(Work request):
Word for word, print each record, dropping any image it holds.

=== Begin Enclosure ===

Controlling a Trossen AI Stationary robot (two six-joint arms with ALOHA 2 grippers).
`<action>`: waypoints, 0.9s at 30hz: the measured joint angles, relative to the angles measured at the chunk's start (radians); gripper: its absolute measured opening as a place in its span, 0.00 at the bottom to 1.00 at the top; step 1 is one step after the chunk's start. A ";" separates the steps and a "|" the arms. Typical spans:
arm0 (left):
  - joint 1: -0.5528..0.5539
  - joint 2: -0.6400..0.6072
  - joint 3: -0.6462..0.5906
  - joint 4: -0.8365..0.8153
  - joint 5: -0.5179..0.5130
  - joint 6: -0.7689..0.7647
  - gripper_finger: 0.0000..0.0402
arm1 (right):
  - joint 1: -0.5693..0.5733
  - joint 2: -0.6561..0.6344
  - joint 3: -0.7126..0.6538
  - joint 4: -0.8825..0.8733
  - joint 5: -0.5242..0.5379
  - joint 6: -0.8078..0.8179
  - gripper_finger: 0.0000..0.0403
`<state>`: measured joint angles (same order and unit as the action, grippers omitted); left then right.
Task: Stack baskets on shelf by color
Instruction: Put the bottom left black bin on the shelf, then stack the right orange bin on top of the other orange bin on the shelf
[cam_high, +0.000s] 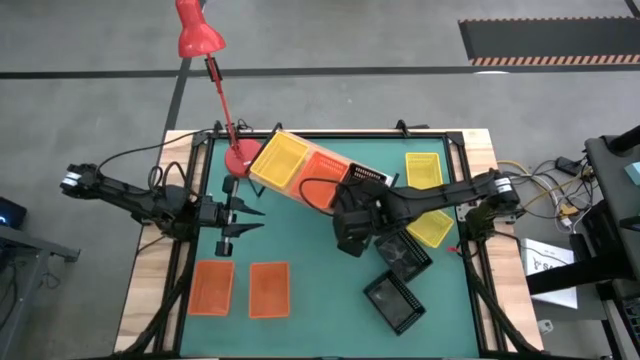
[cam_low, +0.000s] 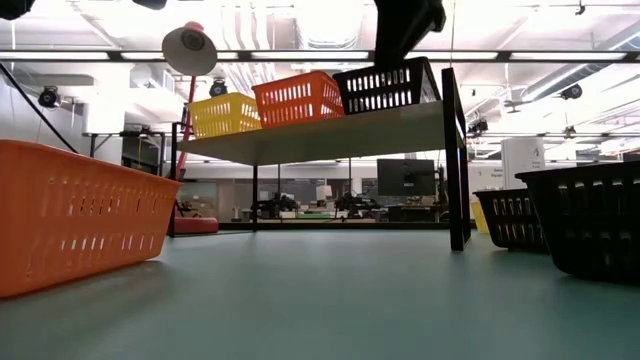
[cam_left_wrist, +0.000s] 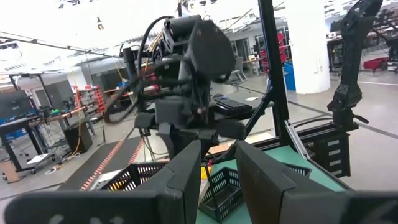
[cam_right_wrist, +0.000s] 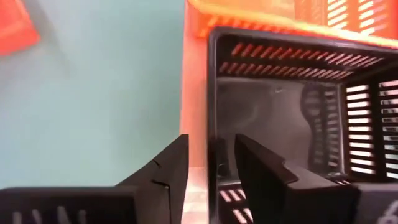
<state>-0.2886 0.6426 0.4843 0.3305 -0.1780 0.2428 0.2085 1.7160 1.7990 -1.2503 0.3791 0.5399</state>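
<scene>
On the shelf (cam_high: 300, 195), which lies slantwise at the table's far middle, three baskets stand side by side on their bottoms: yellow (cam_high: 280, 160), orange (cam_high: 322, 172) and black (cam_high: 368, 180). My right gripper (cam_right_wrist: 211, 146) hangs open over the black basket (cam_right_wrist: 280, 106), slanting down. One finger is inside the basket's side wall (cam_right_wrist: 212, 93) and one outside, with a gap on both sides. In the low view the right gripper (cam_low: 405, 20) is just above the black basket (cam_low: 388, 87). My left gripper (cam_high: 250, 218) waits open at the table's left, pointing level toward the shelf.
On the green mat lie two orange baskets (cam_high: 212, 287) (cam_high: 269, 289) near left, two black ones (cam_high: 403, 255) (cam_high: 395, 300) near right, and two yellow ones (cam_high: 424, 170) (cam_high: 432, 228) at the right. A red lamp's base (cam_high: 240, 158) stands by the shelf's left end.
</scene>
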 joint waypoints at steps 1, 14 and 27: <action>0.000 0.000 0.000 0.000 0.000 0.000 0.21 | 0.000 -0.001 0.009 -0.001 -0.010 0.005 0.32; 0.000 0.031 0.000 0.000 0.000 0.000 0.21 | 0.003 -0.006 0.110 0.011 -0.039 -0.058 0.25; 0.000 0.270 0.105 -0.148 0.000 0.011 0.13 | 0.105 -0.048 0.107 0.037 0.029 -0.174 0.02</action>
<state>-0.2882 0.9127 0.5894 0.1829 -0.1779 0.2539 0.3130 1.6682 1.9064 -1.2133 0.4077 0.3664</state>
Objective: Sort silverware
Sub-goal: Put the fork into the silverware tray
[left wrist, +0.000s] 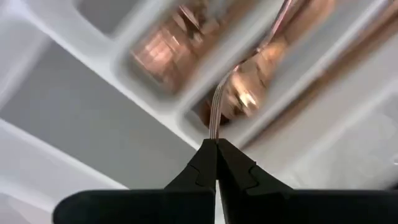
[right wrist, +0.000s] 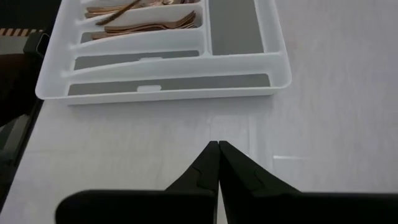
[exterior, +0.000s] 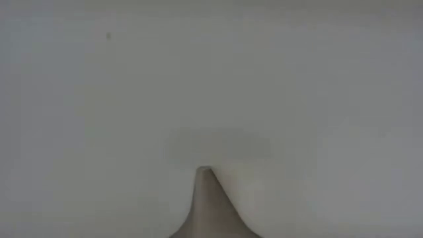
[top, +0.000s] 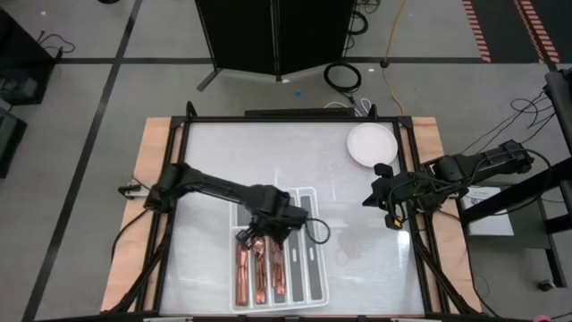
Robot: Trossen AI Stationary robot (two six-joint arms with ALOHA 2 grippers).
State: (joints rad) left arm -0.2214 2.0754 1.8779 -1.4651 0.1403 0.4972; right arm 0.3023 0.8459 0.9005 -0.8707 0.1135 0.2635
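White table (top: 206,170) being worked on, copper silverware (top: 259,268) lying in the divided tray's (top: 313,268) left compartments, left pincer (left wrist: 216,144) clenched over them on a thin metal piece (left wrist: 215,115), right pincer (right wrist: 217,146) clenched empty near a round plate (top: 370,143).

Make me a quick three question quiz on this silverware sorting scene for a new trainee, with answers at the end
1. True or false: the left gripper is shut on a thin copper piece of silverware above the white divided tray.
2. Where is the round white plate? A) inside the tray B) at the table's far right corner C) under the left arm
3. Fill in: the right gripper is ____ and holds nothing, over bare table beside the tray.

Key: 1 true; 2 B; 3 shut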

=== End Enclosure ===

(Solution for this task):
Controlling a Trossen AI Stationary robot (two six-joint arms with ALOHA 2 grippers).
`<action>`: waypoints, 0.9s at 30hz: the measured joint angles, relative to the angles measured at the chunk's start (radians); gripper: its absolute measured opening as a place in its span, 0.00 at the bottom to 1.00 at the top; step 1 is one step after the chunk's start. A ";" separates the steps and a "|" the arms. Typical spans:
arm0 (left):
  - joint 1: -0.5528..0.5539
  - joint 2: -0.6400..0.6072
  - joint 3: -0.6462..0.5906
  - joint 4: -0.8365..0.8153
  - joint 5: -0.5179..0.5130
  - joint 6: -0.7689..0.7647
  - gripper_finger: 0.0000..0.0402
arm1 (right):
  - joint 1: -0.5693..0.5733
  - joint 2: -0.6561..0.6344
  - joint 3: -0.7126..0.6538
  - joint 4: -0.8825..0.8733
  - joint 5: -0.5242..0.5379
  - joint 6: -0.8078..0.8179
  - gripper_finger: 0.0000..0.0403
`<state>`: measured joint angles (same order and unit as the action, grippers omitted); left then right.
Task: Stack baskets on shelf by color
Instruction: Put the bottom left black bin on the shelf, then stack the right orange bin on top of the other orange bin on the shelf
[cam_high, +0.000s] 
[cam_low, +0.000s] 
[cam_left_wrist, +0.000s] 
[cam_right_wrist, +0.000s] 
<state>-0.2886 0.6426 0.4843 0.3305 -0.1780 0.2428 0.2085 1.7160 1.7990 -1.2503 0.3791 0.5399</state>
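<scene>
On the shelf (cam_high: 300, 195), which lies slantwise at the table's far middle, three baskets stand side by side on their bottoms: yellow (cam_high: 280, 160), orange (cam_high: 322, 172) and black (cam_high: 368, 180). My right gripper (cam_right_wrist: 211, 146) hangs open over the black basket (cam_right_wrist: 280, 106), slanting down. One finger is inside the basket's side wall (cam_right_wrist: 212, 93) and one outside, with a gap on both sides. In the low view the right gripper (cam_low: 405, 20) is just above the black basket (cam_low: 388, 87). My left gripper (cam_high: 250, 218) waits open at the table's left, pointing level toward the shelf.
On the green mat lie two orange baskets (cam_high: 212, 287) (cam_high: 269, 289) near left, two black ones (cam_high: 403, 255) (cam_high: 395, 300) near right, and two yellow ones (cam_high: 424, 170) (cam_high: 432, 228) at the right. A red lamp's base (cam_high: 240, 158) stands by the shelf's left end.
</scene>
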 joint waypoints at steps 1, 14 and 27: <action>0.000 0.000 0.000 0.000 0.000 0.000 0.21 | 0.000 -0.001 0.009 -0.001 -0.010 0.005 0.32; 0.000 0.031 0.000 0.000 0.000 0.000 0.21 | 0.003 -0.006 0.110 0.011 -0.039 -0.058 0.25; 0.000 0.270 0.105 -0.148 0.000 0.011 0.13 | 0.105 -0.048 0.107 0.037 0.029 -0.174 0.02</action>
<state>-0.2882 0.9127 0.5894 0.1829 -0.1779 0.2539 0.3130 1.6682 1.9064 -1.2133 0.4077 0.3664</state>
Objective: Sort silverware
Sub-goal: Put the fork into the silverware tray
[left wrist, +0.000s] 
[right wrist, +0.000s] 
[exterior, +0.000s] 
[top, +0.000s] 
Robot: Trossen AI Stationary robot (two six-joint arms with ALOHA 2 grippers).
State: (joints rad) left arm -0.2214 2.0754 1.8779 -1.4651 0.1403 0.4972; right arm 0.3023 0.8459 0.9005 -0.8707 0.1135 0.2635
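White table (top: 206,170) being worked on, copper silverware (top: 259,268) lying in the divided tray's (top: 313,268) left compartments, left pincer (left wrist: 216,144) clenched over them on a thin metal piece (left wrist: 215,115), right pincer (right wrist: 217,146) clenched empty near a round plate (top: 370,143).

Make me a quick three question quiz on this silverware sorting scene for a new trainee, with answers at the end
1. True or false: the left gripper is shut on a thin copper piece of silverware above the white divided tray.
2. Where is the round white plate? A) inside the tray B) at the table's far right corner C) under the left arm
3. Fill in: the right gripper is ____ and holds nothing, over bare table beside the tray.

Key: 1 true; 2 B; 3 shut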

Nothing more remains to be added to this answer.